■ Task
Copy out each line of the listing below in which the string "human" occurs.

+++ Study material

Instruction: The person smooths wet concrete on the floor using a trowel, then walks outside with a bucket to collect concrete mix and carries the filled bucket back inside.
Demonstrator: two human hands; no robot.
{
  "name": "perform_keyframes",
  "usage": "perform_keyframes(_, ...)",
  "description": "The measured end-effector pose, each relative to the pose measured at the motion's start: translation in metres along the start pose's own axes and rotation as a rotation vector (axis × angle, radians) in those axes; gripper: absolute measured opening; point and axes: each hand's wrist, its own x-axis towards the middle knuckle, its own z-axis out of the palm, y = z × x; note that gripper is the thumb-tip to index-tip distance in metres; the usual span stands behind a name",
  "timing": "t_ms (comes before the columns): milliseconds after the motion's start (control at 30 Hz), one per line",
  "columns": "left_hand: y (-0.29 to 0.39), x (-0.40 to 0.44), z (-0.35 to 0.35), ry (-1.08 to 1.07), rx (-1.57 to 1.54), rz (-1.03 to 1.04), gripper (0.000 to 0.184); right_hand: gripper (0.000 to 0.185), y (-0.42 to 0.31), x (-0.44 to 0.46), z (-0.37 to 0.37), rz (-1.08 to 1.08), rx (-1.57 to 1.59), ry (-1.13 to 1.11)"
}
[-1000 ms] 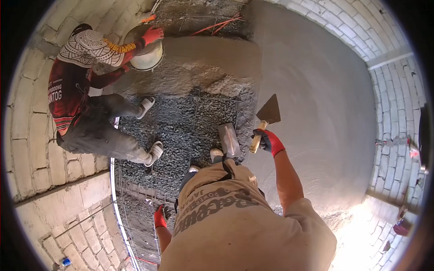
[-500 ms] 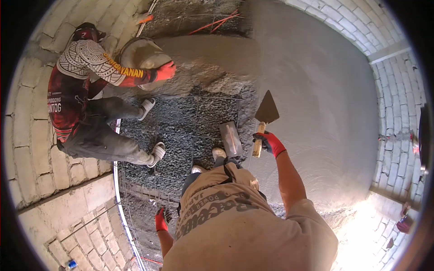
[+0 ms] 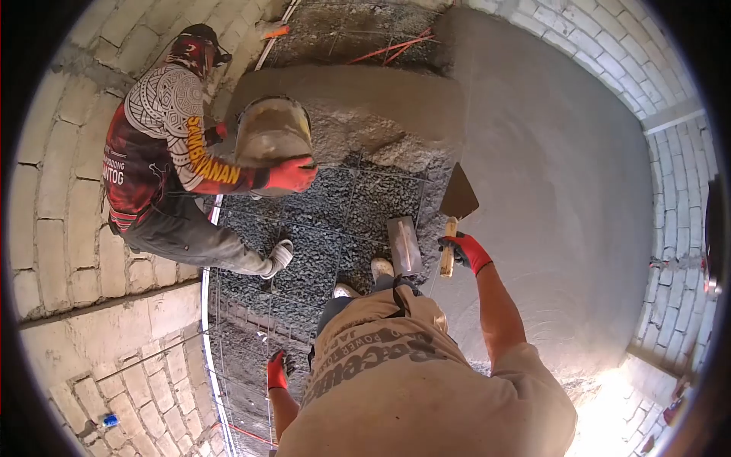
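My right hand, in a red and black glove, grips the wooden handle of a pointing trowel. The trowel's triangular blade points away from me, above the edge of the smooth wet concrete. My left hand, gloved the same way, hangs at my side over the rough ground, fingers loosely apart and holding nothing. A rectangular steel finishing trowel lies just ahead of my feet, handle up. Coarse gravel crossed by thin rebar spreads to the left of it.
At the left, a co-worker in red gloves holds a bucket over the gravel. Rough concrete lies beyond it. Block walls stand on both sides. A white pipe runs along the left, and orange rods lie at the back.
The co-worker has stepped and turned, and the bucket now hangs more upright and nearer to me. My view has shifted slightly left. The trowel stays in my right hand.
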Motion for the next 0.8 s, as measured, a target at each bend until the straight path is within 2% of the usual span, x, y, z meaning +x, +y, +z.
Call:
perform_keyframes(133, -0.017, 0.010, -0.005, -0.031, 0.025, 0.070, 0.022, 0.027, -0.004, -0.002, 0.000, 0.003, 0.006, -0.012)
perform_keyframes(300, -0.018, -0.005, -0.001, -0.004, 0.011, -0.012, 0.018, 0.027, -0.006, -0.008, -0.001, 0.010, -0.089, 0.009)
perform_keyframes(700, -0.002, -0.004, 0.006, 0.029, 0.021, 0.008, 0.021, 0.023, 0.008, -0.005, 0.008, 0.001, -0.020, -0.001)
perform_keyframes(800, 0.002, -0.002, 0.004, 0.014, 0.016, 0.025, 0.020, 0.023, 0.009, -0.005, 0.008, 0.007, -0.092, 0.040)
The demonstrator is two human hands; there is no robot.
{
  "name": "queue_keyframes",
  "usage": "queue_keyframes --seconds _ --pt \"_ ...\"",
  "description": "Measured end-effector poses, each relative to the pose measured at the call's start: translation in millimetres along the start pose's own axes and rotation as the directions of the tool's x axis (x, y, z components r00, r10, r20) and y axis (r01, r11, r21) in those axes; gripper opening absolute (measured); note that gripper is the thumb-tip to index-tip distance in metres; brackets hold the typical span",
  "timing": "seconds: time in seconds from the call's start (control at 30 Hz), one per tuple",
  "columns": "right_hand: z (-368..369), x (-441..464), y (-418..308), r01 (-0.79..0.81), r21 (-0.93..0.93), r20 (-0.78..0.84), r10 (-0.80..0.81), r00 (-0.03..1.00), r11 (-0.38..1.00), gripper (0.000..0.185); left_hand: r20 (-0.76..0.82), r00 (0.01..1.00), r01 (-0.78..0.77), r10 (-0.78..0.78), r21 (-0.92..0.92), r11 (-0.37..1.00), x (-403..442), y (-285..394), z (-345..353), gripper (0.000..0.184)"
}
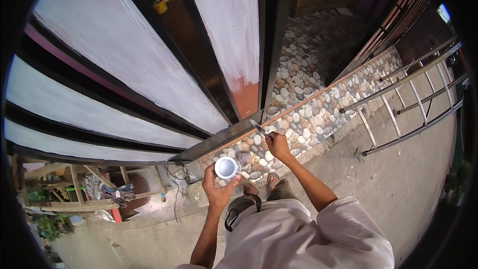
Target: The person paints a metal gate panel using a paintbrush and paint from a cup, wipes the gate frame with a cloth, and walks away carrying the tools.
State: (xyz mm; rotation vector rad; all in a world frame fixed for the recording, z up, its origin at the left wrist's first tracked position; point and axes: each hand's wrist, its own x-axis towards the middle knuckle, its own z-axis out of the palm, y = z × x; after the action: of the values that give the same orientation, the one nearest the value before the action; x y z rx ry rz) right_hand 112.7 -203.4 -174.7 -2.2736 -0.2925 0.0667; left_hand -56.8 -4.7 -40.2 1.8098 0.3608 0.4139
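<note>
Over the multicoloured pebble-set step (304, 119), our left hand (217, 189) curls round a round white tub (227, 158); our right hand (278, 146), closed, grips a slim dark-handled brush (259, 128) near the long black bottom rail (221, 138). Tub tilt could spill; wrist slip could smear the rail.

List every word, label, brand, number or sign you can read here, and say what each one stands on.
None can be read.
Tub: no lettering shows on the side in view.
Brush: too small to tell if its handle is marked.
Ladder: no legible label.
Yellow item: too small and blurred to read.
</note>
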Motion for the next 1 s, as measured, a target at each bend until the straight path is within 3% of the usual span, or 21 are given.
queue_keyframes --seconds 0.17,0.23,0.27,0.37,0.43,0.53,0.6,0.63,0.7,0.73,0.8,0.93,1.0 --pt "6.2 -54.2 75.3 -0.045 0.115 0.104 0.033 0.994 0.992 0.018 -0.048 0.999 0.025 -0.026 -0.010 1.000 -22.8 -16.3 30.5 0.057" --pt "-4.1 -67.9 77.6 -0.247 0.219 0.170 0.212 0.962 0.944 0.017 -0.054 0.998 0.042 -0.042 -0.004 0.999 -28.8 -28.5 40.8 0.057" --pt "-7.8 -74.2 80.2 -0.189 0.203 0.183 0.152 0.971 0.961 0.025 -0.046 0.998 0.049 -0.049 0.004 0.999 -30.3 -33.3 45.7 0.058" --pt "-19.1 -81.0 80.7 -0.258 0.211 0.257 0.201 0.945 0.943 0.024 -0.017 0.998 0.063 -0.063 0.030 0.998 -31.7 -54.3 55.8 0.059" --pt "-16.2 -86.3 90.8 -0.171 0.300 0.201 0.112 0.973 0.939 0.025 0.005 0.996 0.086 -0.086 -0.037 0.996 -27.8 -64.2 63.8 0.058" --pt "-13.3 -82.0 97.4 -0.352 0.307 0.324 0.251 0.912 0.884 0.024 0.046 0.994 0.099 -0.099 0.000 0.995 -16.9 -97.4 70.4 0.060" --pt "-14.2 -72.0 85.7 -0.408 0.366 0.431 0.236 0.871 0.837 0.043 0.065 0.996 0.061 -0.062 0.017 0.998 -10.5 -132.4 75.0 0.061" --pt "-17.4 -61.2 78.5 -0.416 0.362 0.434 0.244 0.867 0.834 0.043 0.070 0.995 0.069 -0.070 0.016 0.997 -5.9 -153.5 78.2 0.061" --pt "-6.4 -38.5 92.8 -0.139 0.150 0.561 0.031 0.827 0.979 0.073 0.052 0.998 0.040 -0.042 0.042 0.998 0.2 -217.0 96.5 0.062" --pt "16.8 -32.7 115.4 -0.155 0.141 0.571 0.048 0.820 0.978 0.073 0.049 0.997 0.053 -0.055 0.029 0.998 1.7 -254.7 103.8 0.063" --pt "57.4 -28.2 150.3 0.089 0.257 0.479 -0.207 0.853 0.962 0.084 0.038 0.997 0.059 -0.061 0.049 0.997 2.8 -306.4 108.1 0.063" --pt "137.9 -18.0 236.8 0.102 0.180 0.534 -0.185 0.825 0.978 0.085 0.024 0.994 0.106 -0.107 0.028 0.994 5.6 -410.2 125.2 0.064" --pt "175.6 -11.5 269.8 0.088 0.180 0.507 -0.169 0.845 0.980 0.059 0.016 0.996 0.087 -0.088 0.061 0.994 4.9 -456.4 130.3 0.064"
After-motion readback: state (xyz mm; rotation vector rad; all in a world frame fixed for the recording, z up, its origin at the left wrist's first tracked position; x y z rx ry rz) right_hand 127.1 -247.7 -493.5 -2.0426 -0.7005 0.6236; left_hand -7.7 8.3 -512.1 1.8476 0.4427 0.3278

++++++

■ Exercise response
Demonstrator: two human hands; no robot.
The demonstrator is two human hands; there is no robot.

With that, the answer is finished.